> [TASK INSTRUCTIONS]: An identical copy of all the records is what the answer must contain.

══════

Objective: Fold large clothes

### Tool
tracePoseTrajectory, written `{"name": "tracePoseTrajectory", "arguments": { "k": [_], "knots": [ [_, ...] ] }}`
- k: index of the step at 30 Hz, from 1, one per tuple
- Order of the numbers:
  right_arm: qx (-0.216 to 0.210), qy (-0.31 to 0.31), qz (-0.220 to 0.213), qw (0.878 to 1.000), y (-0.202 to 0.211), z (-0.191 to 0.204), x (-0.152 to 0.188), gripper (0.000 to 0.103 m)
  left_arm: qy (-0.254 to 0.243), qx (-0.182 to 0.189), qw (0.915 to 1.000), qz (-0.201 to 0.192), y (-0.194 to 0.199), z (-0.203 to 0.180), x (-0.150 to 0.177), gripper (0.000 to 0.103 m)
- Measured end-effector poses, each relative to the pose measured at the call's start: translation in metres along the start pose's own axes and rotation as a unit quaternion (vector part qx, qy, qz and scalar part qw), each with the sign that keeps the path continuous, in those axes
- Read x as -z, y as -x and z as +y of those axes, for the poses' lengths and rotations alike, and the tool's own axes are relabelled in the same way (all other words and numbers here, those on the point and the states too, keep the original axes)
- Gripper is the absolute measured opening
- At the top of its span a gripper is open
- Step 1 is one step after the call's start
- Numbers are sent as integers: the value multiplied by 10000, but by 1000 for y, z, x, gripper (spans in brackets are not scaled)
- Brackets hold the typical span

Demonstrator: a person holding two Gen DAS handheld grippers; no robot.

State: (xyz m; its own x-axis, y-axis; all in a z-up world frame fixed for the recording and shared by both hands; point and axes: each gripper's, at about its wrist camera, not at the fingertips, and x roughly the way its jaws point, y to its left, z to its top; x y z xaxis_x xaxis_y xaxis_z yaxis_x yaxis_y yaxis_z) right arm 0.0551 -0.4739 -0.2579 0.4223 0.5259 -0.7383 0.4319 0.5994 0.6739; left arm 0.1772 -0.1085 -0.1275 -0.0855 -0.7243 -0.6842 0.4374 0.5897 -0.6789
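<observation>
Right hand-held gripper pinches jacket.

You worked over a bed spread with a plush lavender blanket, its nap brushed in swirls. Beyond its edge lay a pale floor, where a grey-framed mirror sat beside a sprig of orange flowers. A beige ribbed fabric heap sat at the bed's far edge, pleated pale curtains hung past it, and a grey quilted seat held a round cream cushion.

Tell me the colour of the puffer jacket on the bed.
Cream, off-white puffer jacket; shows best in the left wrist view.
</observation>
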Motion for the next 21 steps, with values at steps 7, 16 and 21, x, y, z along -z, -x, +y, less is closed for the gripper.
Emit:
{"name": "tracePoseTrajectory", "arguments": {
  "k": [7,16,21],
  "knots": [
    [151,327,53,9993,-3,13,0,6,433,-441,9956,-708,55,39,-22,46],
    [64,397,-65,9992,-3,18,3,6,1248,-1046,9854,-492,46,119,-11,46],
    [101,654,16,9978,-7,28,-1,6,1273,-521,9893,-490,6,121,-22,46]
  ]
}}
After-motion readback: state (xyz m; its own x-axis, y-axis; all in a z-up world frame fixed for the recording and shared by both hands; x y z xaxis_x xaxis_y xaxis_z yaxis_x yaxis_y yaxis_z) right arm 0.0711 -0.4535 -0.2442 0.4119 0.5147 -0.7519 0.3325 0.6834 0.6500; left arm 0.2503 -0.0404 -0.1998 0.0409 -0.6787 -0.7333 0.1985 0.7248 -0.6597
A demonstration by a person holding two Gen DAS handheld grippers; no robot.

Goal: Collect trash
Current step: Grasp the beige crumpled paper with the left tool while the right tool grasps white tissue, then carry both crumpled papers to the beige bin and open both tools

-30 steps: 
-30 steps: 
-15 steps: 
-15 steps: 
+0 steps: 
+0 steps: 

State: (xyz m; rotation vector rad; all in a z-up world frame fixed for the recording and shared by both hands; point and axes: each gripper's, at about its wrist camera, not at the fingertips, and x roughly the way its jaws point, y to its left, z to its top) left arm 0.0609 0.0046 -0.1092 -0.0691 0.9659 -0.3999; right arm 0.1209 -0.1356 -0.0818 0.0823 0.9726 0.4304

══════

> [ANSWER TO THIS EXERCISE]:
Objective: Fold large clothes

### Tool
tracePoseTrajectory, written `{"name": "tracePoseTrajectory", "arguments": { "k": [_], "knots": [ [_, ...] ] }}`
- k: index of the step at 30 Hz, from 1, one per tuple
- Order of the numbers:
  right_arm: qx (-0.216 to 0.210), qy (-0.31 to 0.31), qz (-0.220 to 0.213), qw (0.878 to 1.000), y (-0.202 to 0.211), z (-0.191 to 0.204), x (-0.152 to 0.188), gripper (0.000 to 0.103 m)
  left_arm: qy (-0.254 to 0.243), qx (-0.182 to 0.189), qw (0.915 to 1.000), qz (-0.201 to 0.192), y (-0.194 to 0.199), z (-0.203 to 0.180), x (-0.150 to 0.177), gripper (0.000 to 0.103 m)
- Measured end-effector poses, each relative to the pose measured at the call's start: translation in metres along the start pose's own axes and rotation as a unit quaternion (vector part qx, qy, qz and scalar part qw), each with the sign that keeps the path continuous, in those axes
- Read x as -z, y as -x and z as +y of those axes, for the poses' lengths and rotations alike, and the tool's own axes are relabelled in the same way (all other words and numbers here, those on the point and the states too, keep the original axes)
- Gripper is the absolute measured opening
- At the top of its span a gripper is open
- Step 1 is one step after the call's start
- Numbers are sent as integers: the value multiplied by 10000, but by 1000 for y, z, x, gripper (spans in brackets are not scaled)
- Brackets hold the typical span

Demonstrator: a person holding two Gen DAS handheld grippers; no robot.

State: (xyz m; its own x-axis, y-axis; all in a z-up world frame fixed for the recording and shared by both hands; point and axes: each gripper's, at about its wrist camera, not at the fingertips, and x roughly the way its jaws point, y to its left, z to its top; x y z xaxis_x xaxis_y xaxis_z yaxis_x yaxis_y yaxis_z) right arm 0.0551 -0.4739 -0.2579 0.4223 0.5259 -0.7383 0.4319 0.5994 0.6739; left arm 0.1772 -0.1085 -0.1275 -0.0855 -0.7243 -0.6842 0.4374 0.5897 -0.6789
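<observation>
Right hand-held gripper pinches jacket.

You worked over a bed spread with a plush lavender blanket, its nap brushed in swirls. Beyond its edge lay a pale floor, where a grey-framed mirror sat beside a sprig of orange flowers. A beige ribbed fabric heap sat at the bed's far edge, pleated pale curtains hung past it, and a grey quilted seat held a round cream cushion.

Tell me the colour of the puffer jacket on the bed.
Cream, off-white puffer jacket; shows best in the left wrist view.
</observation>
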Motion for the next 21 steps, with values at steps 7, 16 and 21, x, y, z along -z, -x, +y, less is closed for the gripper.
Emit:
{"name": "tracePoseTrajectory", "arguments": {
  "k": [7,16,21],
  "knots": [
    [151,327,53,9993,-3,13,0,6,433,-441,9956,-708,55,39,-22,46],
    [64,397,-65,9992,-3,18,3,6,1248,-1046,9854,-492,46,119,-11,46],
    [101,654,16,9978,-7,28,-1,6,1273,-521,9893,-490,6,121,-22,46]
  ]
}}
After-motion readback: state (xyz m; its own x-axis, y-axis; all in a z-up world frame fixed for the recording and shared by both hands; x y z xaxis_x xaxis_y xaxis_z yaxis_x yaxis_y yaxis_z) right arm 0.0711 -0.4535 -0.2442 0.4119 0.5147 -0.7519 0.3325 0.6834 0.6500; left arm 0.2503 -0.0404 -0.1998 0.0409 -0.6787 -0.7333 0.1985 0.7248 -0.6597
A demonstration by a person holding two Gen DAS handheld grippers; no robot.

Goal: Collect trash
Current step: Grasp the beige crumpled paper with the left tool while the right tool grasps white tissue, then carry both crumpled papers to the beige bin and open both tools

-30 steps: 
-30 steps: 
-15 steps: 
-15 steps: 
+0 steps: 
+0 steps: 

State: (xyz m; rotation vector rad; all in a z-up world frame fixed for the recording and shared by both hands; point and axes: each gripper's, at about its wrist camera, not at the fingertips, and x roughly the way its jaws point, y to its left, z to its top) left arm 0.0609 0.0046 -0.1092 -0.0691 0.9659 -0.3999; right arm 0.1209 -0.1356 -0.0818 0.0823 0.9726 0.4304

The output given here is complete.